I imagine we have all been in situations where we felt disappointed in a friend for what she said, or didn’t say, or how she responded to something we said or did. The experience can leave you feeling unheard, unseen, misunderstood and in some cases questioning the entire friendship!
Sometimes it may be something small, like that time she suggested the dress you carefully selected looks like a night gown, and sometimes it is something that feels way bigger, like minimizing your relationship problems or not showing sympathy or support in a time of difficulty or need. All of these things can hurt, and make it seem like your friend is careless with both her words and your heart. Added to that it can be really difficult to broach the situation without seeming like a demanding drama queen!
So, what is a girl to do? For a start, know your audience. Everyone in our lives have strengths and weaknesses. Sometimes tact may be a weakness and your friend may think she is being helpful with her blunt remarks about your style? If it really bothers you, a quick reminder that you didn’t ask for her opinion should nip this type of bluntness in the bud. If your friend is single, she may not be in the best emotional space to listen and understand about your relationship problems, especially if she is envious and feels you should be grateful just to be in a relationship. (Note this is by no means all single people, not even most.) If she is suffering a tragedy such as a terminal illness, or the loss of a loved one, her perspective on “real problems” may have changed somewhat, and she may not realise that she is minimizing how you feel as she is too caught up in her grief.
Once you know your audience better, you will start to know which friends are the ones to turn to for certain things. I know I have friends in my circle that I can talk to, ones I can enjoy, ones I listen to, ones who’s advice I ponder and ones who I can rely on. They are all valuable and I do not expect any of them to be a jack of all trades. Keeping my expectations real has helped me not to be disappointed in people.
If you thought you knew your audience and had the same expectations as always, but your friend let you down, it may be time to stop and consider what has changed for your friend. In your need to get her to be there for you, did you neglect to be there for her? Is she ok? Is she struggling with something? It is always best to try and understand and the likeliest reason has nothing to do with you, but what is happening for her. If she was tired, irritable, not feeling well or stressed, she may have been hoping to have a fun time, and been a little resentful that you asked more of her than she had to give. Which is usually what it boils down to. The issue isn’t in what you have asked for, just that the person in question couldn’t give it to you.
The next thing to consider is – are you asking for something that you would give, instead of what your friend would? Think about all the ways your friend shows her love and concern. Her values. If she values honesty she may feel like the truth is always better, even if her delivery is blunt. What is her love language? Are you feeling let down because she didn't drop everything and rush to be by your side, even though she sent flowers? If that is the case, perhaps your language is time and hers is gifts? What is her communication style? Maybe she is direct, while you prefer people to sugar coat things? Are you upset that she didn’t call, although she did message to check in? If your communication preference is verbal and hers is written, that may be where the mismatch lies. It may seem simple if all you needed was a hug….. but if physical affection is uncomfortable for them, you may be asking too much from them.

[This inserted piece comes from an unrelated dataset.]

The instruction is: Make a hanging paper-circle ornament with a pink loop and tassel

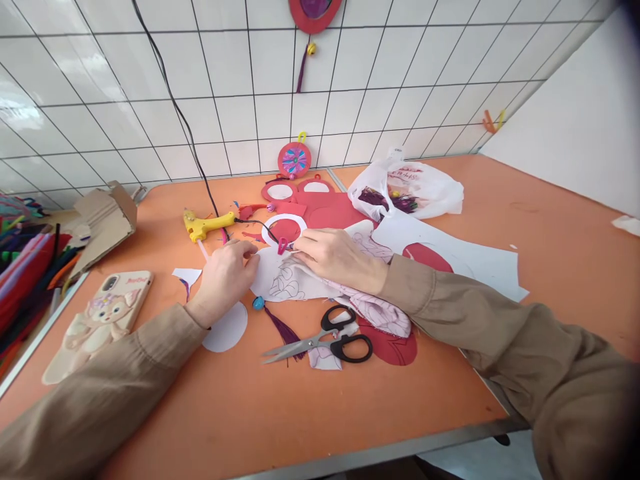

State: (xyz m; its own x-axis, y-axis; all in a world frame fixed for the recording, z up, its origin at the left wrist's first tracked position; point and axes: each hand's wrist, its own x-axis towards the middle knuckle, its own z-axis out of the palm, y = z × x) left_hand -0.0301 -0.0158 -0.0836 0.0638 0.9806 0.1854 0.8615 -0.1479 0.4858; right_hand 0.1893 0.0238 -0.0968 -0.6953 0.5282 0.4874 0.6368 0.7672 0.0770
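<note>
My left hand [227, 275] rests at the left edge of a white paper with a line drawing [287, 280], its fingers curled; whether they pinch anything is hidden. My right hand [340, 259] has its fingers closed at the paper's top, over patterned fabric [383, 312], beside a small pink loop [283, 246]; what it grips is too small to name. Just behind lies a white ring [267, 230]. In front are black-handled scissors [320, 341], a purple tassel with a blue bell [258, 303] and a white paper circle [227, 330].
A yellow glue gun [207, 225] lies at back left, near a phone [100, 320] and a cardboard box [107, 223]. Red paper pieces [325, 208], a round ornament [294, 160] and a white plastic bag [435, 190] sit toward the tiled wall. A black cable hangs down.
</note>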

Lastly you have to ask yourself, is what you are asking for reasonable? If you were in her position and her circumstances, would you have been able to offer whatever it was that you were asking for? Sometimes, without realizing it, we accidentally ask for too much because we fail to consider what other people have going on and that we are not the centre of any universe, least of all theirs.
Of course, the question remains, if you knew what you wanted to see or hear, why did you ask in the first place? We don’t get to dictate or control other people’s responses or reactions. We don’t have to take their advice or opinion on board. And if they can’t be there for you in the ways that you need, accept this and find people that can. You obviously know what you need from people to feel supported and cared for. That doesn’t mean everyone who doesn’t show you what you want to see doesn’t care, they just care in their own way.
If you know what you want to see, look in the right places to find it!